On October 4th, Jake Lever, a PHD candidate in Bioinformatics from UBC will give a talk about his research about knowledge discovery during the lab meeting. He is going to talk about three of his major projects. The first one focuses on knowledge discovery by inferring relations between biomedical concepts using approaches from recommender systems; the second focuses on biomedical relation extraction and this year’s BioNLP shared task; and the third talks about using NLP to build knowledge bases for personalised medicine.
On September 20th 2:30pm, during the lab meeting, PHD student Ashkan Alinejad will give a presentation on his master thesis about speech recognition using recurrent neural network solutions.
On July 20th 2016, Zhelun Wu gave his master thesis defence on the topic of “Decipherment of Evasive or Encrypted Offensive Text”.

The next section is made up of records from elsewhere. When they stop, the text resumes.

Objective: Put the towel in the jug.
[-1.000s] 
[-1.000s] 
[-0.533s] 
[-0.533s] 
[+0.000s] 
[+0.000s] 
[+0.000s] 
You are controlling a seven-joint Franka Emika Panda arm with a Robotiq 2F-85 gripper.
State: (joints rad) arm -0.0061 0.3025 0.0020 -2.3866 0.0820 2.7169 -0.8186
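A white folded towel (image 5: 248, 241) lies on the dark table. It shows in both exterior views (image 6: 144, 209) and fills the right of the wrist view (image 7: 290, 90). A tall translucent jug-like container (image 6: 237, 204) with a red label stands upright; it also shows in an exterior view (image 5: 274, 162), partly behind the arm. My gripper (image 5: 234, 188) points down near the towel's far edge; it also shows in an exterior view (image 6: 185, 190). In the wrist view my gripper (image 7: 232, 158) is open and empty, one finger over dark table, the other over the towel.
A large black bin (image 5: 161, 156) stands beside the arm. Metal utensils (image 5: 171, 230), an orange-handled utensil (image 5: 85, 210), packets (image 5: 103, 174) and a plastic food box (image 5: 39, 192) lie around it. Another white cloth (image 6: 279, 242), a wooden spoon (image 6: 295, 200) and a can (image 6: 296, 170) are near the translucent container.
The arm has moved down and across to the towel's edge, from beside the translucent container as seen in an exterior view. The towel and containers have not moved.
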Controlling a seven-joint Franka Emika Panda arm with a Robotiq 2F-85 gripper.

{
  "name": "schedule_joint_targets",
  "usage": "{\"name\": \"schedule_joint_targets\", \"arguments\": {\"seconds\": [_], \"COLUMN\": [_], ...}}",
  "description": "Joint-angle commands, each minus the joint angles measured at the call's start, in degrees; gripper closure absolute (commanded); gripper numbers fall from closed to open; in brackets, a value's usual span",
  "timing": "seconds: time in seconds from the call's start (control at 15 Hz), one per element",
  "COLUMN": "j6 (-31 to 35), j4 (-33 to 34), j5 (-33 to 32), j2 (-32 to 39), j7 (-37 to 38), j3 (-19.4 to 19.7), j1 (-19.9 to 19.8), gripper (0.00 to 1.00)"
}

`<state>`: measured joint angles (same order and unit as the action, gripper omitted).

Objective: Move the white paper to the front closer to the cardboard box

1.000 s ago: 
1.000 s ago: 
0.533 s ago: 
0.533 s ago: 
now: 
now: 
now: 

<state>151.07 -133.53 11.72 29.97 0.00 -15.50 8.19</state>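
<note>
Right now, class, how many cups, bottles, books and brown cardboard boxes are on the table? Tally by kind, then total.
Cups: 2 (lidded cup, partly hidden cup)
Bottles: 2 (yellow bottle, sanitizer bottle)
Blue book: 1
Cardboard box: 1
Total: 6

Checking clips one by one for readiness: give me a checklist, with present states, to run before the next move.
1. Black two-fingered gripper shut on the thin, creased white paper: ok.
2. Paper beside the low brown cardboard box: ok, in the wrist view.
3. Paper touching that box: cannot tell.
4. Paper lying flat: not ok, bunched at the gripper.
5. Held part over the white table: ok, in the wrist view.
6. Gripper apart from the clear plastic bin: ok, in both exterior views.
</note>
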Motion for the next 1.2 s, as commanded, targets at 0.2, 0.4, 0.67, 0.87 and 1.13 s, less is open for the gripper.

Here is the Abstract: A very common computational task in monitoring online chat sessions is stopping users from sending malicious chat messages. Examples of malicious messages include age-inappropriate language, cyber-bullying, and sending out personal information. Rule based filtering systems are commonly used to deal with this problem, but not all of the malicious messages can be filtered out as people invent increasingly subtle ways to disguise their malicious messages to bypass such filtering systems. Machine learning classifiers can also be used to identify and filter malicious messages. However, such classifiers still rely on training data that becomes out of date and new forms of malicious text cannot be detected by the classifier. In this thesis, to solve this problem we model the messages corrupted by a malicious user to bypass a chat filter as a cipher text. We apply automatic decipherment techniques using Expectation-Maximization with Hidden Markov Models and a beam search algorithm in order to decrypt corrupted malicious text back into plain text which can be then filtered using rules or a classifier.
At the June 22nd lab meeting (11:30am), Anahita will talk about Joint Prediction of Word Alignment with Alignment Types.
Abstract: Probabilistic models for word alignment do not distinguish between different types of word alignment links. We provide a new probabilistic model for word alignment in which alignments are associated with linguistically motivated alignment types. We provide a novel task of joint prediction of word alignment and alignment types.
On May 25th 11:30am, Andrei will give a presentation on the CKY algorithm and Canny, Hall, and Klein’s 2013 paper “A Multi-Teraflop Constituency Parser using GPUs.”